Pour mémoire, la sobriété ne concerne pas que les particuliers. Elle est aussi un thème essentiel pour les entreprises.

La mise en place d'initiatives nouvelles, comme celle mentionnée dans l'encadré ci-dessous, est à saluer, pour mieux comprendre et accompagner le phénomène.

Création d'un observatoire multidisciplinaire de la sobriété énergétique et des pratiques d'adaptation aux crises énergétiques

Le CEA, l'Université Caen/MRSH, Mines Paris-PSL, le Dôme de Caen et l'IRTS Normandie-Caen ont signé le 30 novembre 2022 un contrat de collaboration de trois ans portant sur la mise en place de PROMETHEE, un observatoire exploratoire des pratiques d'adaptation aux crises énergétiques. Son objet est d'observer les pratiques de sobriété, de comprendre si cette sobriété est subie ou choisie, et de mieux identifier les leviers qui pourront également être actionnés prioritairement et sur le long terme pour faire face à la crise climatique.

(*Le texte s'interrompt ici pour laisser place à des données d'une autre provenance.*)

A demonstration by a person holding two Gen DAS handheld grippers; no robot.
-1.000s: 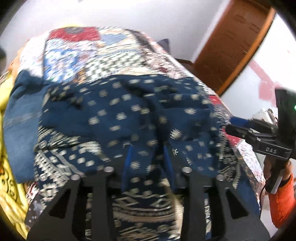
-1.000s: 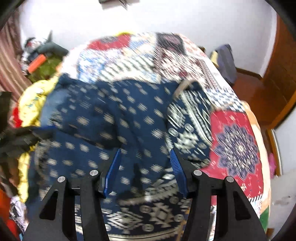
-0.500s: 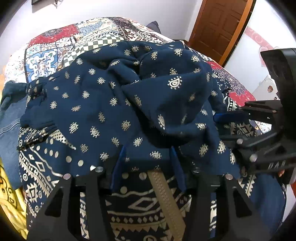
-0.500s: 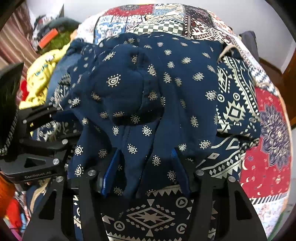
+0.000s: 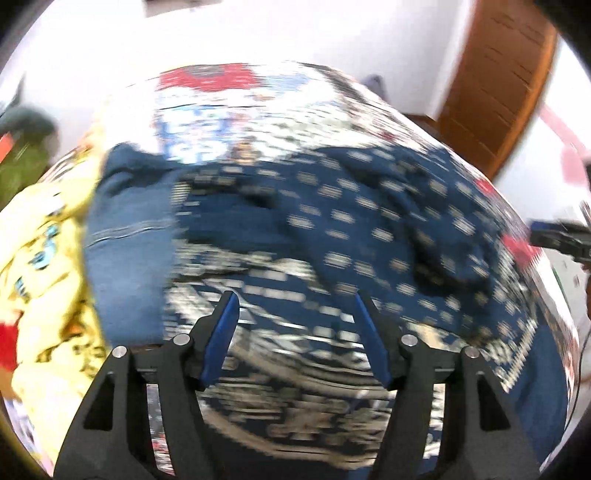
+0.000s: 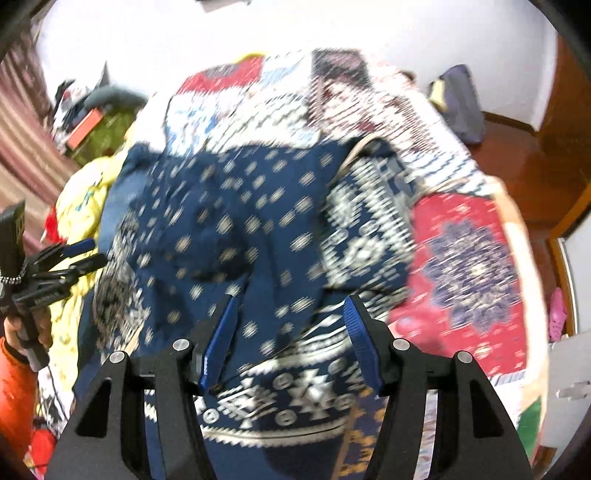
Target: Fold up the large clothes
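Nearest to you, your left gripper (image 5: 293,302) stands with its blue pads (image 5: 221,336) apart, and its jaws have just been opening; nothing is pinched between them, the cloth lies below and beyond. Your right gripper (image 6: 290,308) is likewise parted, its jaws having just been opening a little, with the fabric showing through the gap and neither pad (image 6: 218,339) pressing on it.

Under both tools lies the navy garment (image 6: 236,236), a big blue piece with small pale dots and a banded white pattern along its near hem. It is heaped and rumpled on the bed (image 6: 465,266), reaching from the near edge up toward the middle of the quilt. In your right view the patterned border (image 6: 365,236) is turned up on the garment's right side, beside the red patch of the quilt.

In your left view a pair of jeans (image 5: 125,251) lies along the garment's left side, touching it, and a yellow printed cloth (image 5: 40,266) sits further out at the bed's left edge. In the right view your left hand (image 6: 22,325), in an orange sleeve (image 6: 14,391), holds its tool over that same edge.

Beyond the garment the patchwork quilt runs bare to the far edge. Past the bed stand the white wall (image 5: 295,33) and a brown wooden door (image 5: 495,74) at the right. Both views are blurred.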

Source : Commission d'enquête

Pour la France, dans le scénario retenu par la commission d'enquête, les gains espérés en termes de sobriété, à horizon 2030, seraient dans une fourchette de 25 TWh à 60 TWh selon l'intensité des politiques publiques menées et des résultats obtenus.

La sobriété pourrait se révéler particulièrement indispensable, pour atteindre nos objectifs climatiques, dans la période qui ira jusqu'à la mise en service du nouveau nucléaire. Par prudence, l'incertitude sur les délais de mise en service des réacteurs EPR, peut aussi conduire à compter encore sur ce levier au-delà de 2035.

Le rapporteur s'étonne que la sobriété soit à la fois avancée comme indispensable à la réussite de tous les scénarios de transition énergétique et vitale pour assurer la sécurité d'approvisionnement à moindre coût, et en même temps, un sujet peu intégré aux politiques publiques.

Le plan sobriété339(*) du Gouvernement présenté en octobre 2022, rassemble des mesures intéressantes qui ont contribué à passer la période de tension du système électrique.

La commission d'enquête regrette que ce plan, qui se voulait « la première marche de cette réduction de 40 % de notre consommation d'énergie », ne semble pas faire l'objet d'un portage dans la durée, d'un suivi plus rigoureux et d'une actualisation de ses mesures.

Il serait intéressant qu'une véritable évaluation en soit faite, que les mesures de communication grand public qu'il contient fassent l'objet de rappels réguliers et que les acteurs concernés (collectivités locales, acteurs économiques...) soient concertés pour ajuster les mesures qu'il contient.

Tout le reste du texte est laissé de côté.